The problem. Could you write out the data that follows, exactly and in full?

Source material.
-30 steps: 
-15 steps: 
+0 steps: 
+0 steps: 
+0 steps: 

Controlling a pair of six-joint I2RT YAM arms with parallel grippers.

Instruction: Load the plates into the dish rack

Your solution.
-30 steps: 
-15 steps: 
+0 steps: 
+0 steps: 
+0 steps: 

Controlling a pair of six-joint I2RT YAM arms with parallel grippers.

Instruction: Load the plates into the dish rack

That completes the answer.